На некогда великолепном диване валялись мокрый дождевой плащ, шаль и развернутая
газета, на столе были пуховка от пудры, тарелка с фруктами и переписанная роль, а на мраморной доске буфета приютилась не первой свежести шляпа мистера Хукера и на ней
грязный воротничок, по видимому, недавно снятый. В этой комнате как бы сочетались тайны артистической уборной и показное великолепие сцены, а несколько афиш, разбросанных
на полу и на стульях, напоминали о публике.
Неожиданно, точно в театральной постановке, распахнулась дверь, и в комнату в изысканном пеньюаре томно вошла Сюзи. Очевидно, она не успела переменить нижнюю юбку; когда
она опустилась в кресло и скрестила свои хорошенькие ножки, на изящных кружевных оборках еще видна была пыль подмостков. Лицо ее было бледно, и эта бледность неосторожно
подчеркивалась пудрой. Взглянув на все еще юный, пленительный облик, Кларенс, пожалуй, даже не испытал особой досады от того, что ее тонкая бело розовая кожа, которую он
некогда целовал, была скрыта под слоем пудры и не будила воспоминаний. И все же в этой хорошенькой, но преждевременно увядшей актрисе мало что оставалось от прежней Сюзи,
и он почувствовал некоторое облегчение. Не ее он любил когда то, а лишь обаяние юности и свежести, столь привлекательное для его юношеского воображения. И когда она
приветствовала его с некоторой аффектацией во взгляде, голосе и движениях, он вспомнил, что даже девочкой она уже была актриса.
Однако эти впечатления никак не отразились в его тоне или манерах, когда он любезно поблагодарил ее за возможность снова встретиться с ней. И он говорил правду, ибо нашел
здесь желанное избавление от гнетущих мыслей; он даже заметил, что сейчас думает более снисходительно о своей жене, которая заняла место Сюзи в его сердце.
– Я сказала Джиму, чтобы он привел вас хоть силой, – сказала она, постукивая веером по ладони и глядя на мужа. – Думаю, что он догадывается, для чего, хоть я ему и не
объясняла… я ведь не все рассказываю Джиму.

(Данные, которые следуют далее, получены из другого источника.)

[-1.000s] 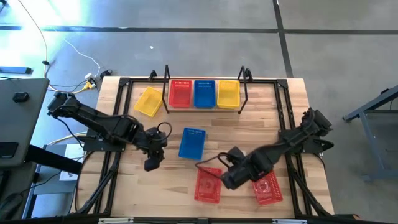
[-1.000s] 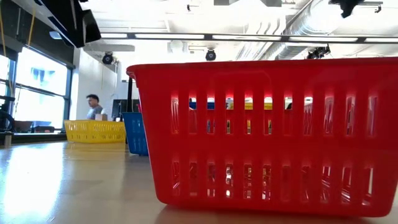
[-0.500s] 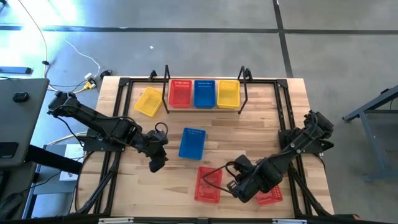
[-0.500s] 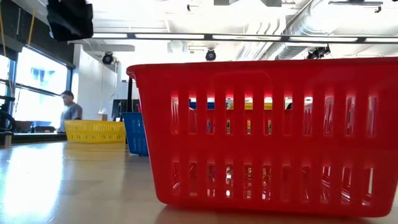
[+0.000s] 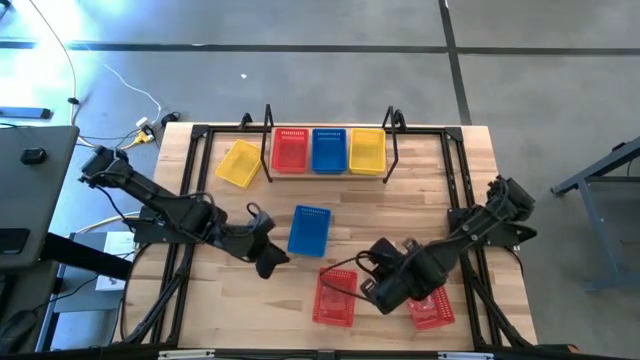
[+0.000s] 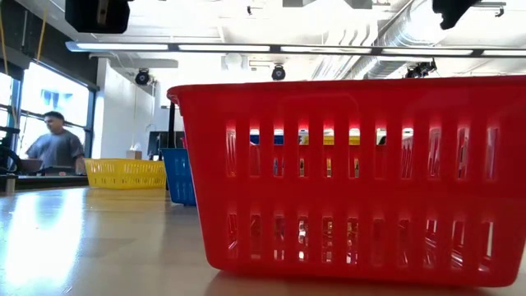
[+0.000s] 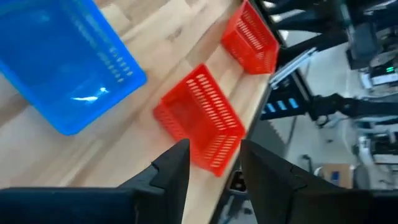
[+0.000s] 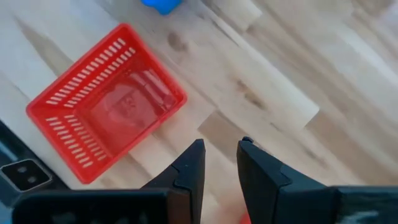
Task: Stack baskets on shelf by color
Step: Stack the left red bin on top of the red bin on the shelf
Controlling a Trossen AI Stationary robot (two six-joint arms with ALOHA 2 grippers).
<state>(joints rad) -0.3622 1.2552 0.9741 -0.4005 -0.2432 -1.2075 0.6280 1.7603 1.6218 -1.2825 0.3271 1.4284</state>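
Both hands hover slightly open and empty: right hand point(image 5: 372, 291) over the near red perforated plastic basket point(image 5: 335, 297), left hand point(image 5: 268, 262) beside it. Next: grasp it, carry to the far wooden shelf point(image 5: 329, 173).

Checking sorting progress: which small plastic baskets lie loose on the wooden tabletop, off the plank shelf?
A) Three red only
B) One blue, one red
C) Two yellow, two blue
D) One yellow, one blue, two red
D: the high view shows the yellow basket beside the shelf, the blue basket mid-table, and two red baskets near the front edge.
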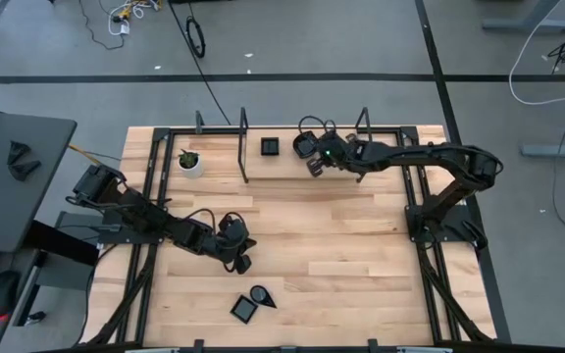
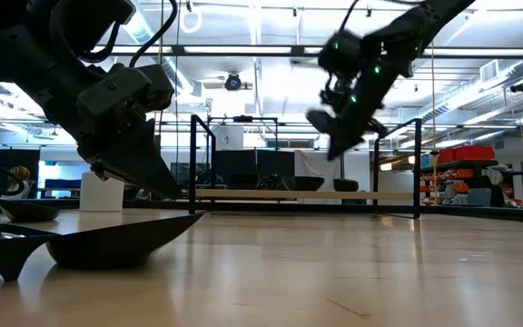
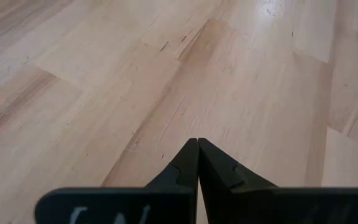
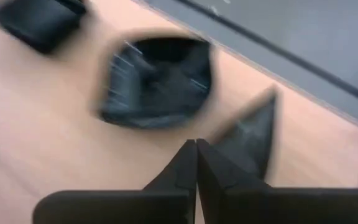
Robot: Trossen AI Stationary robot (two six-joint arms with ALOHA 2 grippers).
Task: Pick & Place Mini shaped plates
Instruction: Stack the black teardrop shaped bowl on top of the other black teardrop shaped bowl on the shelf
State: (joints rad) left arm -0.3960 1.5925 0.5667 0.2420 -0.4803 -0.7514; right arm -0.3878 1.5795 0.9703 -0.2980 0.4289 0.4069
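Observation:
Two mini shaped plates, glossy black, lie near the table's front edge: a square one [image 1: 244, 309] and a teardrop one [image 1: 262, 294], both resting on their bases. At the far edge lie a square plate [image 1: 270, 147] and a rounded plate [image 1: 305, 145], which shows blurred in the right wrist view [image 4: 154, 84]. My right gripper [image 1: 314, 167] hangs shut above the wood just near of the rounded plate, with nothing between its fingers [image 4: 196, 144]. My left gripper [image 1: 243, 263] is shut over bare wood [image 3: 197, 142], a little to the far side of the front plates.
A small white pot with a green plant [image 1: 190, 162] stands at the far left. Black upright frame posts [image 1: 243, 147] rise along the far edge and the table's sides. A wide stretch of bare wood [image 1: 341, 245] lies between the two arms.

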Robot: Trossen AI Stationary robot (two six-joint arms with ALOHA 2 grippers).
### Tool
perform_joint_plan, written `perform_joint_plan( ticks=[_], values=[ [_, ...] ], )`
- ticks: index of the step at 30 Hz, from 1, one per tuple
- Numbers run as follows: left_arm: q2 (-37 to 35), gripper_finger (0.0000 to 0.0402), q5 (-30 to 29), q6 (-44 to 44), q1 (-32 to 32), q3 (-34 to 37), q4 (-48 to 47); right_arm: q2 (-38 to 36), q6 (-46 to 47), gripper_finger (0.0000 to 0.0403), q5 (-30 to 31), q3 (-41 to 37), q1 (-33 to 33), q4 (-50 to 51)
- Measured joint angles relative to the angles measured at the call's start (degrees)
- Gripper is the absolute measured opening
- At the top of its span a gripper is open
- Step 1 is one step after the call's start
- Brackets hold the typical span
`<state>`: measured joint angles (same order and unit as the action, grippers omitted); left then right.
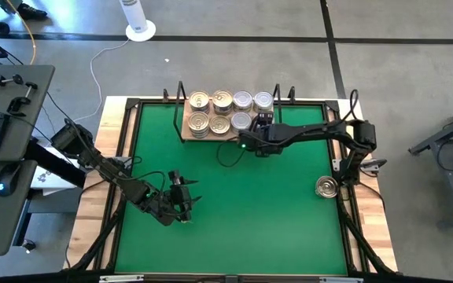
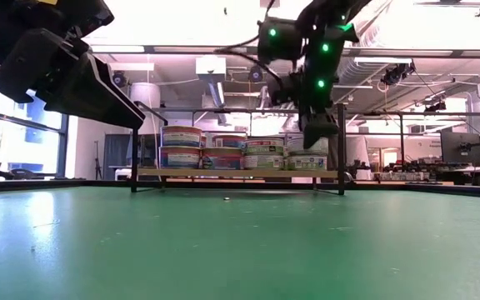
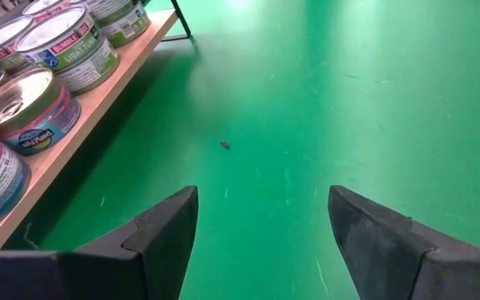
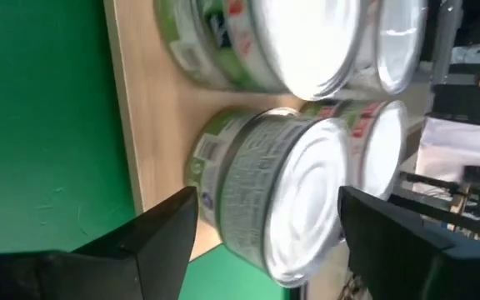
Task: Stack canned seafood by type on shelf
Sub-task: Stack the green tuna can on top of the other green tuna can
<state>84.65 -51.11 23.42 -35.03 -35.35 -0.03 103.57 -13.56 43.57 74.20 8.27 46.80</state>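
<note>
Shiny metal tins [image 1: 221,111] — pale matt wooden shelf [image 1: 189,136] — smooth green mat [image 1: 234,212].

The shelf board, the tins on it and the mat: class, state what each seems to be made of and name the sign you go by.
Shelf: looks like light wood, matt tan with a faint grain; it could be a veneer. Tins: metal, with shiny silver or gold-tinted lids that mirror the light, and printed paper-like labels round the sides. Mat: a smooth green sheet with a soft sheen, perhaps rubber or plastic.

Both claws gape (left [image 1: 185,198], right [image 1: 263,119]).
</note>
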Motion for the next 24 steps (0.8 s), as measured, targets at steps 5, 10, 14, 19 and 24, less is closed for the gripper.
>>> perform_joint_plan(
  ticks=[5, 10, 14, 19, 24],
  values=[
    [0.0, 0.0254, 0.0, 0.0, 0.0, 0.0, 0.0, -0.1, -0.6, 0.0282, 1.7, 3.0, -0.9, 1.6],
    [0.0, 0.0254, 0.0, 0.0, 0.0, 0.0, 0.1, -0.1, -0.9, 0.0280, 1.7, 3.4, 0.5, 1.9],
    [0.0, 0.0254, 0.0, 0.0, 0.0, 0.0, 0.1, -0.1, -0.5, 0.0270, 1.1, 3.4, 2.0, 1.8],
    [0.0, 0.0254, 0.0, 0.0, 0.0, 0.0, 0.1, -0.1, -1.2, 0.0254, 0.8, 3.3, 3.3, 0.5],
    [0.0, 0.0254, 0.0, 0.0, 0.0, 0.0, 0.1, -0.1, -1.9, 0.0252, 0.8, 4.7, 2.1, 1.1]
  ],
)
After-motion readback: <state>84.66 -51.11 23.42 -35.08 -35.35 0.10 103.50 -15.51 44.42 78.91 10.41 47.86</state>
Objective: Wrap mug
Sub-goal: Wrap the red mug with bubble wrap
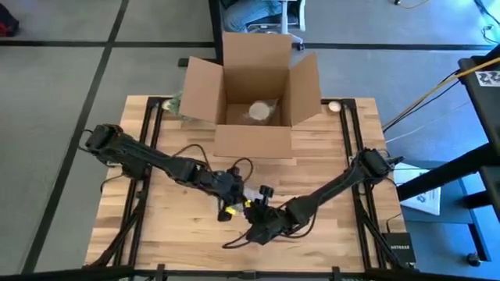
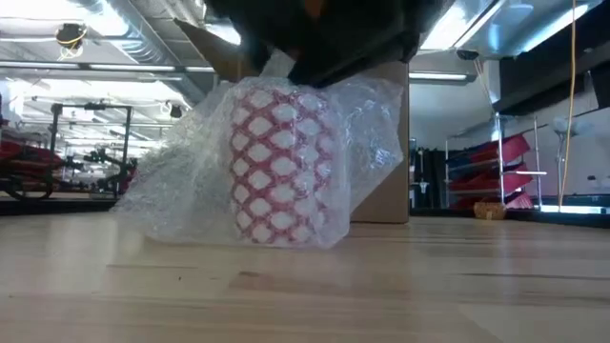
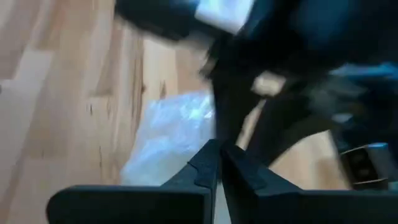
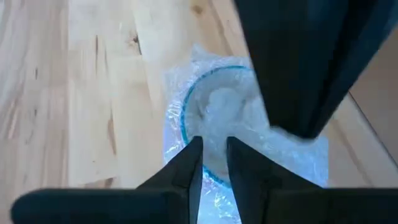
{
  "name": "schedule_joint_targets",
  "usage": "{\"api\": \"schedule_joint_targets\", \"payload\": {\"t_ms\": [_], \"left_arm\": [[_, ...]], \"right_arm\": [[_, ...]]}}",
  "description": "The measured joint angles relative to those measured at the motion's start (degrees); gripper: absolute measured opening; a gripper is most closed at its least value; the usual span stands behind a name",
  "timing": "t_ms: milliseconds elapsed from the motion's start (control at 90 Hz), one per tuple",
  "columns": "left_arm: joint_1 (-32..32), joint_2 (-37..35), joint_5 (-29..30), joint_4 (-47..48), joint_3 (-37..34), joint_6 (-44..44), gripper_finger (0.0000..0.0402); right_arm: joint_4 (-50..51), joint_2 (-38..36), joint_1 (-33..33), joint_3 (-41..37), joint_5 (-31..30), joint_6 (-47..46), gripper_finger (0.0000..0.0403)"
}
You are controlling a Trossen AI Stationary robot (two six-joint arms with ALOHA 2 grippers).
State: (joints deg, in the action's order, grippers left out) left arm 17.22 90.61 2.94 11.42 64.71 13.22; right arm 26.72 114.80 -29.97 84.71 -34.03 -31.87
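The mug (image 2: 281,162), white with a red lattice pattern, is standing upright on the wooden table (image 1: 156,226) near its front-centre, and the bubble wrap (image 2: 181,186) is already lying around most of it: the low view shows the film covering the mug's front and spreading out loosely to one side, with a flap rising behind on the other. Seen from above through the right wrist camera, the mug's blue-rimmed mouth is showing through the plastic, so the top is at least partly covered too. Both arms are meeting right over it. The left gripper (image 3: 217,165) is hovering just above the loose film with its fingers nearly together, and it does not appear to be pinching anything. The right gripper (image 4: 214,165) is sitting directly over the mug's rim with only a narrow gap between its fingers; whether a fold of wrap is caught there I cannot tell. By my reading the wrapping is well along but unfinished, as the loose skirt of film needs tucking in. An open cardboard box (image 1: 254,94) is waiting at the table's far edge.
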Motion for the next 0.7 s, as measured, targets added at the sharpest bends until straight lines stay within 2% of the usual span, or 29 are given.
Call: {"api": "schedule_joint_targets", "payload": {"t_ms": [133,389,578,700], "left_arm": [[0.49,0.23,-1.15,0.38,0.01,0.08,0.0001],[0.44,8.79,-2.95,-0.11,0.42,-0.11,0.0001],[-0.93,13.43,-1.82,1.97,0.49,0.3,0.0001],[-1.7,13.79,-1.19,2.66,0.5,1.37,0.0001]], "right_arm": [[-0.08,0.02,0.0,-0.02,0.01,0.54,0.006],[0.29,0.07,-0.16,-0.02,0.45,0.54,0.006],[0.95,0.28,0.07,1.03,-0.1,1.19,0.006],[2.51,0.36,0.14,2.78,0.31,2.56,0.006]]}}
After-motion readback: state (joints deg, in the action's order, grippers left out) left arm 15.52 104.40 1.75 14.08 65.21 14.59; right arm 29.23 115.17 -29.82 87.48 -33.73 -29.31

Тут Джим встал и, взглянув на часы, заметил, что, «пожалуй, сбегает в ресторан за сигарами». Если Хукер делал это, поняв намек жены, то он притворялся так плохо, что
Кларенс сразу почувствовал себя не в своей тарелке. Но когда Хукер неловко и тихо закрыл за собой дверь, Кларенс с улыбкой сказал, что ждал случая услышать новость из
собственных уст Сюзи.
– Джим знает только то, о чем говорят кругом: мужчины всегда что то обсуждают, знаете, и он наслушался этой болтовни… может быть, больше, чем вы. Эти разговоры и побудили
меня разузнать всю правду. И я не успокоилась, пока не узнала. Меня не проведешь, Кларенс, – вы ведь не сердитесь, что я зову вас просто по имени, хоть вы теперь женаты, а
я замужем, и все прежнее кончилось… Так вот, меня не провести никому из этой коровьей глуши, иначе говоря – ранчо Роблес. Я сама южанка из Миссури, но я за Союз – всей
душой, безраздельно, и готова потягаться с любым бездельником рабовладельцем или рабовладелицей с плеткой – один бог знает, сколько в них смешанной крови, – да и с любым
их другом или родственником, с любым грязным полуиспанским грандом, со всеми полунеграми пеонами, которые раболепствуют перед ними! Можете в этом не сомневаться!
При упоминании о ранчо Роблес вся кровь в нем закипела, но все остальное в ее речи настолько походило на ее прежние сумасбродства, что не могло серьезно задеть его. Он
только искренне удивился, заметив, что раздражительность и порывистость, как и в девические годы, сейчас снова вернули ее щекам румянец, а глазам – блеск.
– Наверное, вы не за тем просили Джима привезти меня, – сказал он с улыбкой, – чтобы сообщить, что миссис Пейтон (тут он спохватился, заметив в синих глазах Сюзи злорадную
искорку), что моя жена – южанка и, вероятно, сочувствует своим? Право, не знаю, могу ли я осуждать ее за это, как и она меня за то, что я северянин и сторонник Союза?